Records from a dataset:
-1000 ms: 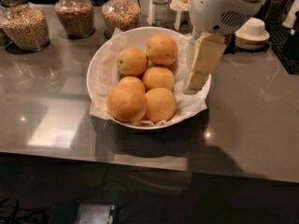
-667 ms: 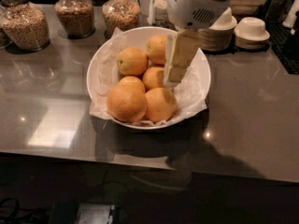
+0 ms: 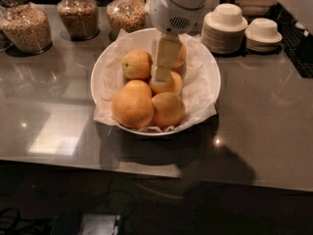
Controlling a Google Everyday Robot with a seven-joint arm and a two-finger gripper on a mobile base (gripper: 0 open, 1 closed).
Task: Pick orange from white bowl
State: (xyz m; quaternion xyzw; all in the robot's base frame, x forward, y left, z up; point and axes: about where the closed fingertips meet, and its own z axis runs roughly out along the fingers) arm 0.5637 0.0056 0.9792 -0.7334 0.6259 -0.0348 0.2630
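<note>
We find the end effector point(image 3: 160, 77) lowered into the white bowl point(image 3: 98, 67)

At upper centre of the frame, its pale tip lies over the middle orange point(image 3: 174, 85) of the pile. The paper-lined bowl sits on the grey tabletop point(image 3: 259, 106). We cannot tell how wide the end effector stands.

Yellow-orange oranges point(image 3: 132, 106), glossy white bowl point(image 3: 98, 80), cream end effector point(image 3: 161, 75) above them, grey countertop point(image 3: 264, 111).

The gripper point(image 3: 160, 76) has swung leftward from the right side of the white bowl point(image 3: 100, 72) and now hangs over the middle orange point(image 3: 172, 84) in the pile.
</note>
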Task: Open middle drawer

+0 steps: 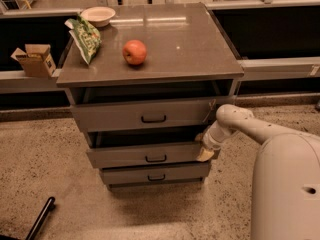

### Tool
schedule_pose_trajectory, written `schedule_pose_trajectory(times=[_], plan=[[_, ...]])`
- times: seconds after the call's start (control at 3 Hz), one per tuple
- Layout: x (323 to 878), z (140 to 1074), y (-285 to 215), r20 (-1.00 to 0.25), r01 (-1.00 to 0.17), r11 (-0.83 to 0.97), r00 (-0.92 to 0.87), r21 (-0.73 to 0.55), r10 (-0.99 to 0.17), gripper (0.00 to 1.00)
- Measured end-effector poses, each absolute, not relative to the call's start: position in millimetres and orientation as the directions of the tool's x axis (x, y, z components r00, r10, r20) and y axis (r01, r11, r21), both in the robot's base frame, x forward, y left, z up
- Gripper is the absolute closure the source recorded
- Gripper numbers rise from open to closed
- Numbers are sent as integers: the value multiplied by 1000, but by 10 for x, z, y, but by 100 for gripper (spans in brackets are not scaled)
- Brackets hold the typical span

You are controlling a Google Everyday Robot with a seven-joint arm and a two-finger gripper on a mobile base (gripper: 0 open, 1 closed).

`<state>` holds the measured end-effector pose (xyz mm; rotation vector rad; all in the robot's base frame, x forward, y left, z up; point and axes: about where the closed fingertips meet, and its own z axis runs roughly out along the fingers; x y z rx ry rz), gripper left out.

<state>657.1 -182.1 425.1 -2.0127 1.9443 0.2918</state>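
The middle drawer is a wide grey drawer with a small dark loop handle at its centre. It stands a little out from the cabinet, with a dark gap above its front. My gripper is at the drawer's right end, down beside its front corner, on the end of my white arm that reaches in from the right. The top drawer also stands out a little. The lowest drawer sits under the middle one.
On the cabinet top lie a red apple, a green chip bag and a white bowl. A cardboard box sits on a ledge at left. A dark rod lies on the floor at lower left.
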Motion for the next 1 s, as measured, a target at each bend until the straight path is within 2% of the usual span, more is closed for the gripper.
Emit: schedule_pose_trajectory(times=[0.33,0.67,1.0], plan=[[6572,4321,-1820,-367,-996,-17,50,-91,-929,47],[6572,4350,-1820,-367,-996,-17,50,-91,-929,28],[6571,4348,-1819,-367,-996,-17,50,-90,-929,5]])
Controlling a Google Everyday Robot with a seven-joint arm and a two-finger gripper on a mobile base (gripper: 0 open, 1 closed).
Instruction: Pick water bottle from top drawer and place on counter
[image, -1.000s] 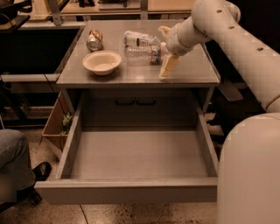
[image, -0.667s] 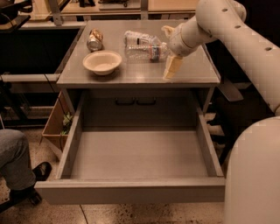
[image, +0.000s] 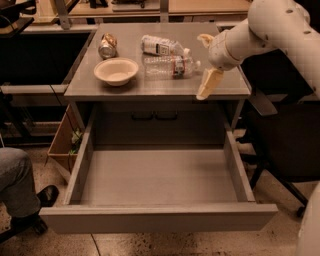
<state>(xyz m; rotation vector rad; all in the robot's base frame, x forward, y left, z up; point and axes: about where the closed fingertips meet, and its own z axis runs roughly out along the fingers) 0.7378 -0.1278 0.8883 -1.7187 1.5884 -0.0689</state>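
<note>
Counter (image: 150, 88): 12 o'clock of top drawer (image: 155, 175).
Water bottle (image: 170, 66): on counter; bowl (image: 116, 71) at 9, second bottle (image: 162, 46) at 12, gripper (image: 207, 61) at 3 o'clock.
Can (image: 107, 46): 11 o'clock of bowl.

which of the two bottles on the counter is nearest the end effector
The water bottle with the narrow greenish-red band, in front: its cap points at the open end effector by the right edge of the counter. The white-labelled bottle lies farther back.

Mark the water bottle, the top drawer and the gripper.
water bottle (image: 167, 66), camera view, ribbed body.
top drawer (image: 155, 175), camera view, bare floor.
gripper (image: 204, 66), camera view, gap between fingertips, above counter (image: 125, 89) right side.
</note>
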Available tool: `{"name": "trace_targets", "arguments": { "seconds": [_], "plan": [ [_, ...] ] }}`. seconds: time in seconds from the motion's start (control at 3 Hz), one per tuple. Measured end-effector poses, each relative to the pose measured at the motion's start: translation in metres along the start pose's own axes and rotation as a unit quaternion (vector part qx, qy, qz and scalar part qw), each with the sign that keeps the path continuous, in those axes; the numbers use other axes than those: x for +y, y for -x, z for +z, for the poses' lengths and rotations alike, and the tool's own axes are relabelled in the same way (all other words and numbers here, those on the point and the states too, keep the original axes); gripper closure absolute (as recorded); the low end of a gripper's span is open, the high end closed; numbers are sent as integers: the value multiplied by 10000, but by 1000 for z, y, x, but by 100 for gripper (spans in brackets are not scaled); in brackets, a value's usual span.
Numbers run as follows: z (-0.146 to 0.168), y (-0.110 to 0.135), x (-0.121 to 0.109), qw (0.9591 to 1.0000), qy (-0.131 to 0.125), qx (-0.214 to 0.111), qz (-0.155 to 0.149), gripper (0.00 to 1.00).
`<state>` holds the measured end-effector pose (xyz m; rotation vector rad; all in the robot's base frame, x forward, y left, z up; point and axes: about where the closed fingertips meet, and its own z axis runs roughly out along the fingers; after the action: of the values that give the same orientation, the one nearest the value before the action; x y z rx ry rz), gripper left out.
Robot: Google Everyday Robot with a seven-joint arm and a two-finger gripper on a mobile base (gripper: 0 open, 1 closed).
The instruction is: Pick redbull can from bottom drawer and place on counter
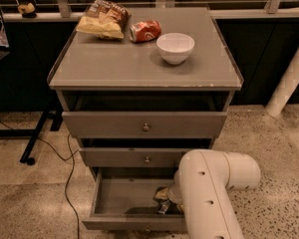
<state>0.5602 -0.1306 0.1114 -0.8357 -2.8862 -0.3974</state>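
The bottom drawer point(114, 198) is pulled open under two shallower grey drawers. My white arm point(209, 193) reaches down into its right side. My gripper point(165, 201) shows only as a dark and tan tip inside the drawer, near the right front corner. The redbull can does not show as a distinct thing; the arm and gripper cover that part of the drawer. The counter point(109, 63) is the grey top of the cabinet.
On the counter lie a chip bag point(102, 20), a red-orange soda can point(145, 31) on its side and a white bowl point(175, 47). The top drawer point(144, 124) stands slightly open. A black cable point(67, 183) runs over the floor at the left.
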Motion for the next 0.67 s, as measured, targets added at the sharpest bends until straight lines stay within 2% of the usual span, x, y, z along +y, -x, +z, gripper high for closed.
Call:
{"name": "trace_targets", "arguments": {
  "seconds": [0.67],
  "plan": [
    [0, 0, 0, 10000, -1, 1, -1, 64]
  ]
}}
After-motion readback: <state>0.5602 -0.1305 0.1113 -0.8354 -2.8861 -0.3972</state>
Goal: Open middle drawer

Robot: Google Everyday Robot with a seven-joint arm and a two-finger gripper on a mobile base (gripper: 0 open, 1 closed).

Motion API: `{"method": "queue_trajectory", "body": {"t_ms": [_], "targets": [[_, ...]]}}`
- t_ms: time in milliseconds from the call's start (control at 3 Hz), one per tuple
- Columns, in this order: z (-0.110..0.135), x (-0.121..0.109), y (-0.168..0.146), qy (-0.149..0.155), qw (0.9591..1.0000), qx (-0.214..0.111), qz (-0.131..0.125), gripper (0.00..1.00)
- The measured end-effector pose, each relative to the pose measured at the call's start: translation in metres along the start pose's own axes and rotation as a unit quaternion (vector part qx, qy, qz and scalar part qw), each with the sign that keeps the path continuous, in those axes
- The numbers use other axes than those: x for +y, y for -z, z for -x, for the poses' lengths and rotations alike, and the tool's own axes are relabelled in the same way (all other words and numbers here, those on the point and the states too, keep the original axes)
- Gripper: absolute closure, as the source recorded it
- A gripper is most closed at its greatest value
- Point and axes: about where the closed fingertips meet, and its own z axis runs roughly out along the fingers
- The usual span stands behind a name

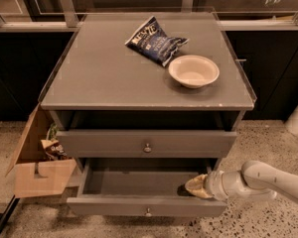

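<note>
A flat grey cabinet-top surface (104,68) carries a crumpled dark blue crisp bag (156,42) with a shallow cream round bowl (193,71) just beside it, both well above and behind the end effector. Dark cabinet fronts (268,73) line the room behind, and the speckled stone floor (268,224) spreads beneath. Far to the left of the end effector, an open brown cardboard box (39,177) stands against the cabinet's side. The tan-tipped end effector (194,186), on a white jointed arm (268,180) reaching in from the right, sits inside the grey, flat-fronted middle drawer (109,207), which stands well open. It is close to the drawer's right wall, low over the tray floor. Whether it is open or closed cannot be told. The drawer's front runs just below it, and the small round metal knob (148,212) lies down and to its left. The grey upper drawer (104,143) stands directly above.
</note>
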Motion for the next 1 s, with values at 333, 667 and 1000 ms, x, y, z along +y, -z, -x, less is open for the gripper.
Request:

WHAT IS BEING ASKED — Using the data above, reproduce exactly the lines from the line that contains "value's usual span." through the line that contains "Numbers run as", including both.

RESPONSE TO THIS EXERCISE —
Available tool: `{"name": "trace_targets", "arguments": { "seconds": [_], "plan": [ [_, ...] ] }}`. seconds: time in seconds from the motion's start (control at 3 Hz), one per tuple. Measured end-effector poses, each relative to the pose measured at the motion's start: translation in metres along the start pose's own axes and rotation as a unit quaternion (vector part qx, qy, qz and scalar part qw), each with the sign that keeps the path continuous, in those axes; the numbers use other axes than those: x for +y, y for -x, z for +z, for the poses' lengths and rotations alike, and the tool's own axes are relabelled in the same way (all other words and numbers here, those on the point and the states too, keep the original axes); gripper closure absolute (as recorded); the low end of a gripper's span is open, the high end closed; numbers are sent as integers: the value multiplied by 10000, but by 1000 for z, y, x, but by 100 for gripper (spans in brackets are not scaled); in brackets, a value's usual span.
Numbers run as follows: z (-0.146 to 0.168), y (-0.110 to 0.135), x (-0.121 to 0.109), qw (0.9591 to 1.0000), qy (-0.131 to 0.125), qx (-0.214 to 0.111), qz (-0.155 to 0.149), gripper (0.00 to 1.00).

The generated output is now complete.